I am trying to decide whether to go grocery shopping tonight. I haven’t felt well today – that old mental illness gremlin in the works. I didn’t go last night because it was pouring down rain and downright dreary. I felt so uncomfortable at one point today that I broke down and cried. You know? A good cry can work wonders even for a big old husky guy like me. Maggie came rushing over to me on the couch at this event she has seldom seen. “What’s wrong?” she seemed to impart. She hasn’t left laying by my feet since late this afternoon. It’s a wonder what dogs know.
My father is going to be very, very forceful about me going tonight. He is worried I am almost out of food. I haven’t had much of an appetite lately. I have plenty to eat except for breakfast foods – plenty of salami, cheese, and bread. I have a whole box of Lance cheese on wheat crackers that haven’t been eaten and some peanut butter with honey as well. That always tastes delicious on crackers which I have a box of Townhouse.
“We need to stay on schedule,” he will tell me. “When you get off schedule is when you get in trouble.”

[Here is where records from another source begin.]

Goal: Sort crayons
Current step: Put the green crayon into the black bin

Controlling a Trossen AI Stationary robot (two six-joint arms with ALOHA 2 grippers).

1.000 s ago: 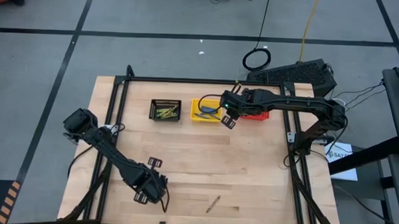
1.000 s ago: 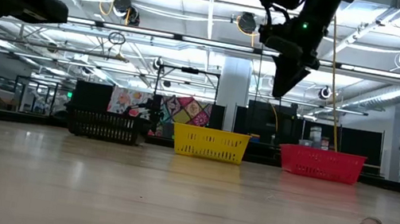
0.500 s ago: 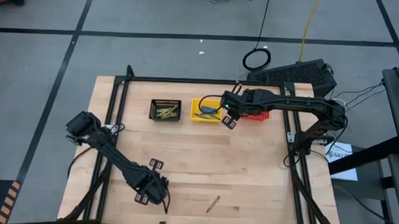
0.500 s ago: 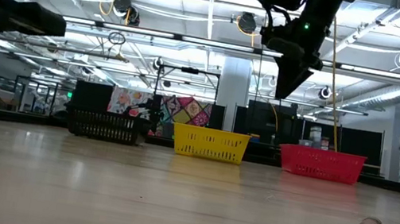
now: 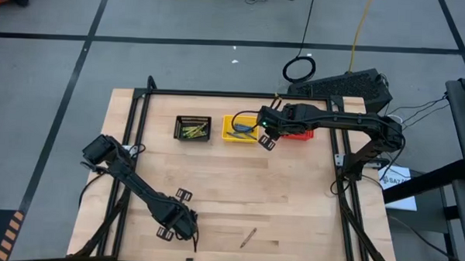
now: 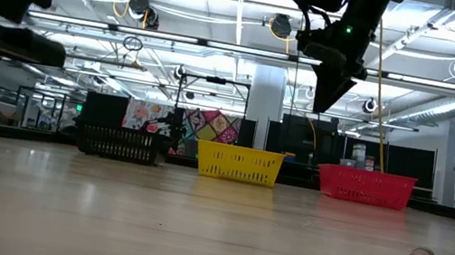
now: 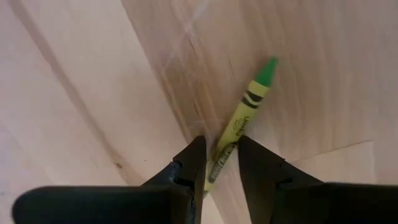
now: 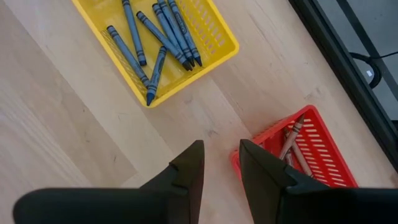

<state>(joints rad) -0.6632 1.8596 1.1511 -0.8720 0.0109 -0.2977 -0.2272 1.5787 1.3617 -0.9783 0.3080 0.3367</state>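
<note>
Green-tipped yellow crayon (image 7: 239, 124) now sits clamped in the left gripper (image 7: 219, 163), which has slid nearer the table's front edge; the right gripper (image 8: 219, 163) hovers empty, fingers apart, between yellow basket (image 8: 214, 25) and red basket (image 8: 323, 149).

Table top (image 5: 292, 194): pale wood, smooth, low sheen, grain lines seen. Yellow basket (image 8: 211, 37) and red basket (image 8: 323, 149): moulded plastic mesh, slightly glossy. Green crayon (image 7: 239, 121) between the left gripper fingers (image 7: 189, 165): matt paper wrap, waxy tip. Fingers: matt black plastic. Table frame (image 5: 218, 93): black metal.
</note>
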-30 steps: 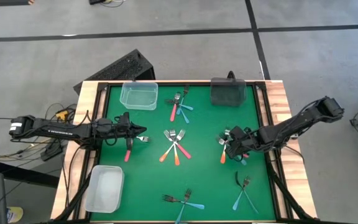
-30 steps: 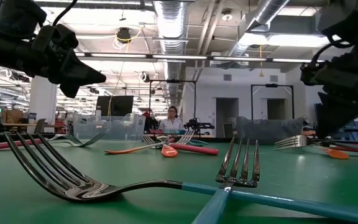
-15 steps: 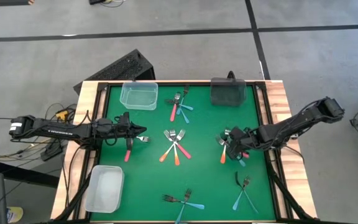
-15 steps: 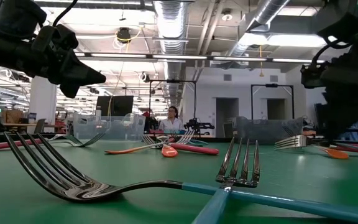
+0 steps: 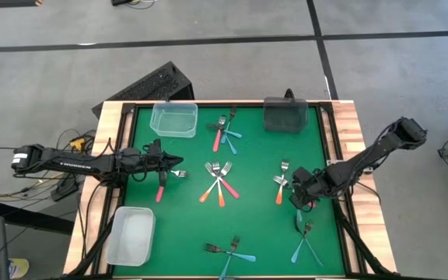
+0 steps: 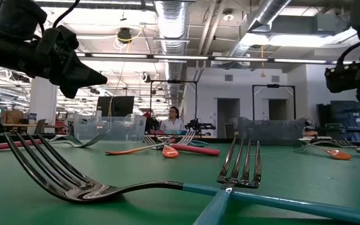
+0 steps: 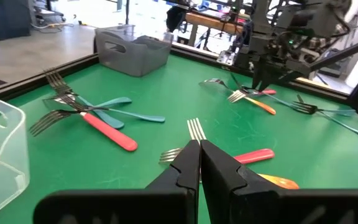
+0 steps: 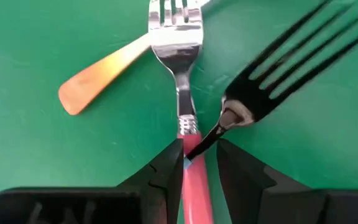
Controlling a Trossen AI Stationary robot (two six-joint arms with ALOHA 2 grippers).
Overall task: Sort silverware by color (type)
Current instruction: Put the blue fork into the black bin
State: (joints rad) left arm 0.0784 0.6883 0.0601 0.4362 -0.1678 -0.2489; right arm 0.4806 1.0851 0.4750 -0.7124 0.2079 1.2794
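right gripper [image 5: 302, 195] sat low on the green mat's [image 5: 185, 225] right side, over a small pile of forks. left gripper [image 5: 171, 163] waited shut by a red fork [image 5: 161, 189]. up close, the right fingers [image 8: 166, 168] stood a little apart around a pink fork [image 8: 188, 143], maybe to grab just that color.

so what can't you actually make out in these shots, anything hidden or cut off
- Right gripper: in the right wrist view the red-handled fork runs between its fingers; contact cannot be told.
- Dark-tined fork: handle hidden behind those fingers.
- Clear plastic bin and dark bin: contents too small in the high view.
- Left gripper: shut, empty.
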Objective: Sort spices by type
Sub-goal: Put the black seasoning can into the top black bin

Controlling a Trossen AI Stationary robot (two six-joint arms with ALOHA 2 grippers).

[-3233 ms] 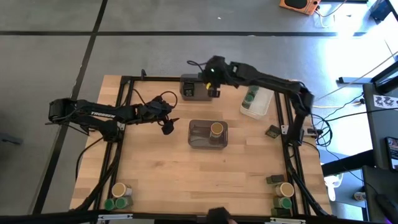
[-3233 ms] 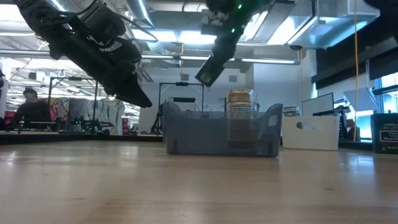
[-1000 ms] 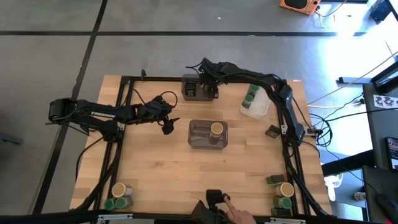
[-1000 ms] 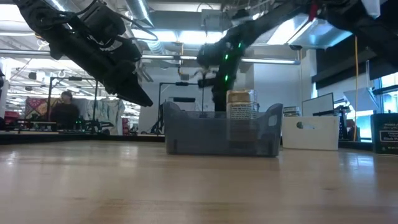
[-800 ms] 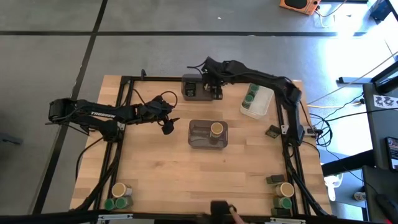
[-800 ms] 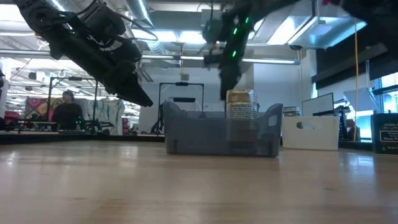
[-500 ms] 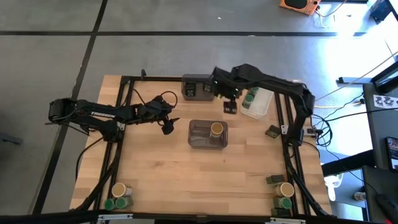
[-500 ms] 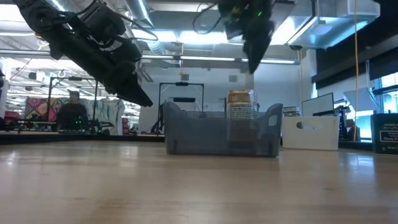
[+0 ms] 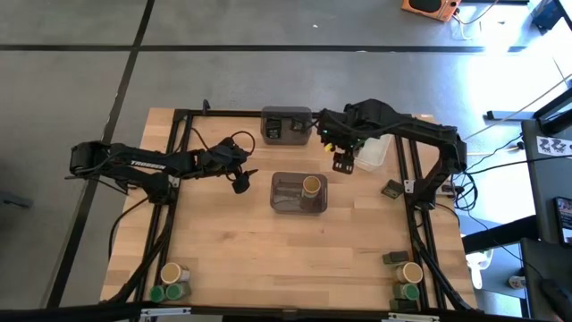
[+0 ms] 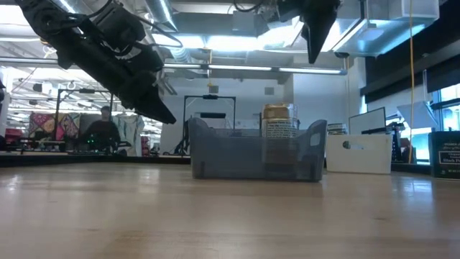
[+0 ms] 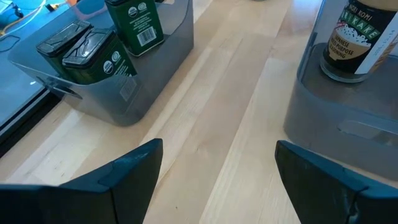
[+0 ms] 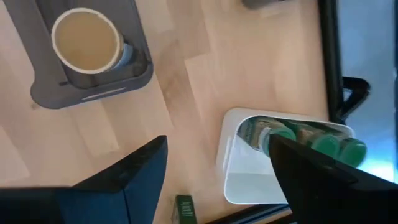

I am hoping he will be tired from working 10 hours at the pharmacy and will give in easily, or he may not wish to have to go on his day off tomorrow. Who knows? I certainly want to take my nightly meds and go to bed early.
EDIT: No groceries. Dad said we will just go tomorrow night. Whew! I was sweating for a moment there not able to go. I also got invited to Janice’s birthday. We are going to the Honky Tonk tomorrow night for steaks. I will certainly think about it.